This is part 1 of a series of posts. Stay tuned for additional posts.
During a weekly progress meeting my boss asked a simple question: “How hard would it be to translate a small part of our content and make a special site for it?” Apparently, there was some grant money available to do this, and in the non-profit realm grant money is our life blood. But there was a bit of a catch: everything had to be done before September, which gave us about six weeks to do it.
This project wasn’t far removed from projects already on our timeline. We wanted the ability to have language versions of our content, but it wasn’t high up on our priorities. However, when someone is going to give you lots of money, your priorities can change. Patricia, my boss, has a far-reaching vision for where the site can go and augmented the grant’s requirements with a few of her own.
She wanted to accomplish this project in a way that would make it easier to find partners for additional translations, instead of doing the absolute minimum it would take to provide translations. Also assuming that the initial content translated would not be the last content translated, a separate team would probably manage the translated site(s). With different teams managing different sets of content and the sites focusing on slightly different audiences, each site would require some autonomy.

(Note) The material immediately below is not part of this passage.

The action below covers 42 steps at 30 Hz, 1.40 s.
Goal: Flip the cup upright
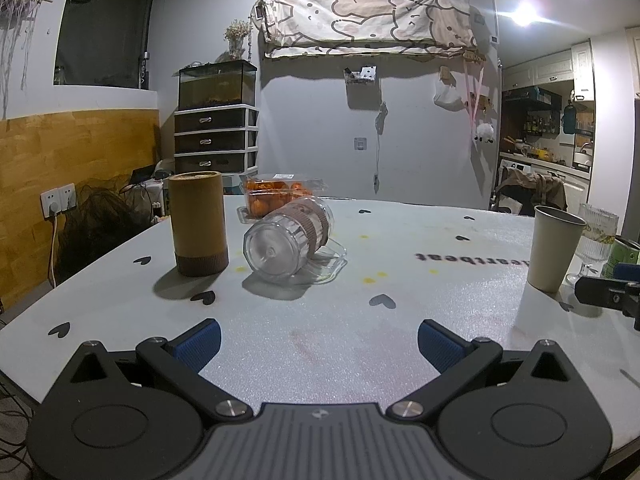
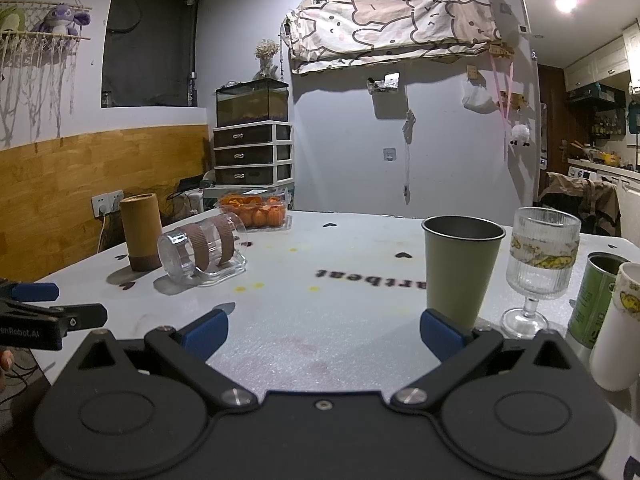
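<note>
Lying on its side on the white table (image 1: 400, 320), the clear glass cup (image 1: 286, 238) with 2 brown ribbed bands sits at about 11 o'clock from your left gripper (image 1: 319, 340), its base turned toward that camera and its handle resting on the tabletop. From your right gripper (image 2: 324, 330) the same cup (image 2: 200, 254) shows at about 10 o'clock, with its mouth pointing away toward the clear box of oranges (image 2: 256, 210). Just left of the cup, at about 10 o'clock in the left view, stands a brown cylinder canister (image 1: 198, 222), upright and apart from it.

Your left gripper has its jaws spread wide and grasps nothing; both blue pads hang over bare table, well short of the cup. Your right gripper is likewise spread wide and empty. An upright olive cup (image 2: 460, 268) stands just behind its right pad at about 1 o'clock, with a ribbed stemmed glass (image 2: 540, 268), a green can (image 2: 592, 304) and a white cup (image 2: 618, 328) beside it toward 3 o'clock
</note>
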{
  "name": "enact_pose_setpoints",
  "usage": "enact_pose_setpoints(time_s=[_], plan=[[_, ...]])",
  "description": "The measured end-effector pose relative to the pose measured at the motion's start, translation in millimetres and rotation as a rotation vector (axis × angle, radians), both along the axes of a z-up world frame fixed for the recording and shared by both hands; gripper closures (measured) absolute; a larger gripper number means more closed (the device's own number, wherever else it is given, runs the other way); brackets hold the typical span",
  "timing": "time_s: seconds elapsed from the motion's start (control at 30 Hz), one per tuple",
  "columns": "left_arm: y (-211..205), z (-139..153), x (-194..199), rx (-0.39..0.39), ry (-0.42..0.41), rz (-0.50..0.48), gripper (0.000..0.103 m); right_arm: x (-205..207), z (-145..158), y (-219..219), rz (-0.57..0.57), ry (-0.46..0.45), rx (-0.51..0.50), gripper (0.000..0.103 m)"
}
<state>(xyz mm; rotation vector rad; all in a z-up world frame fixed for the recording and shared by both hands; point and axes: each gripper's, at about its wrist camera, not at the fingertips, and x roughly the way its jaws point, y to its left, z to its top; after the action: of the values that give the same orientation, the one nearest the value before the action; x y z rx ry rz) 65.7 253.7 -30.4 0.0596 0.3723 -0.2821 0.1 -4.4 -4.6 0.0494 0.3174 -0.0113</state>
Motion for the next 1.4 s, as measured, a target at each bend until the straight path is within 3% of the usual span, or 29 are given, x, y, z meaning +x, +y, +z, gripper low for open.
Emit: enact_pose_setpoints(time_s=[0.43,0.77,1.03,1.4], plan=[[-2,-5,0,-0.004,0.008,-0.006,0.0,0,0,0,0.0,0.0,0.0,0.0],[-1,3,14,-0.033,0.002,-0.097,0.0,-10,2,4,0.006,-0.022,-0.005,0.0],[-5,14,78,0.017,0.058,-0.124,0.0,-24,1,10,0.028,-0.044,-0.007,0.0],[-19,25,176,0.109,0.048,-0.143,0.0,-27,-1,10,0.029,-0.034,-0.005,0.0]])
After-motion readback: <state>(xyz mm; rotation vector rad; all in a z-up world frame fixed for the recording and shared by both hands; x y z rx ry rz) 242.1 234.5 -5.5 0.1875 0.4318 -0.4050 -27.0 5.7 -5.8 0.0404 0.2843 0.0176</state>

So our basic project guidelines were:
- Convert a single site into multiple (semi-independent) sites
- Each site may be in different languages
- Be able to push content from one site to another
- Each site may want to alter the content independently
- Know which content is on which other sites (to link across)
- Have producer-customizable landing pages for featuring content
And have it all done in six weeks.
And this won’t be the only thing that you’re working on.
I should mention now that no one on our team has done anything like this before.
Our Team
Our primary team consists of a project manager, a business analyst, an application architect, a developer and a designer. We don’t really confine ourselves to titles. We all have primary responsibilities, but are able to assist each other as well. While we all work within National Geographic Education (NGEd) and the web site is our primary responsibility, each of us also works on additional NGEd side projects in differing capacities.
Breaking down the Project
We tend to break projects down into small components that are independently deployable. These components are then ranked in order importance and also by “must have” and “nice to have”. The goal is to break up the work so we can each work independently, or bring on additional help to work on a very specific component.
Here is how we broke it down, with a brief explanation:
Design the infrastructure for developing and hosting the various sites
There were a few specific design goals in this.
- Easily maintained. Adding a new site shouldn’t mean a ton of additional work for everyone.
- Easily understood by developers and producers. A brand new developer on the project should have as few "WTF" moments as possible. The team managing the content should only see their content and their site.
- Allow for a site-specific look-and-feel, without having to re-implement the entire look-and-feel.
Export a piece of content and the content upon which it depends
If you want to move an article from site A to site B, you’ll obviously want the key photographs used, tags referenced, vocabulary listed (hey, we’re an educational site!), etc. The goal of this component would be to:
- Find all related pieces of the requested content
- Serialize it into the requested format, ideally in the standard way our development framework, Django, does it so it can be deserialized using standard Django tools.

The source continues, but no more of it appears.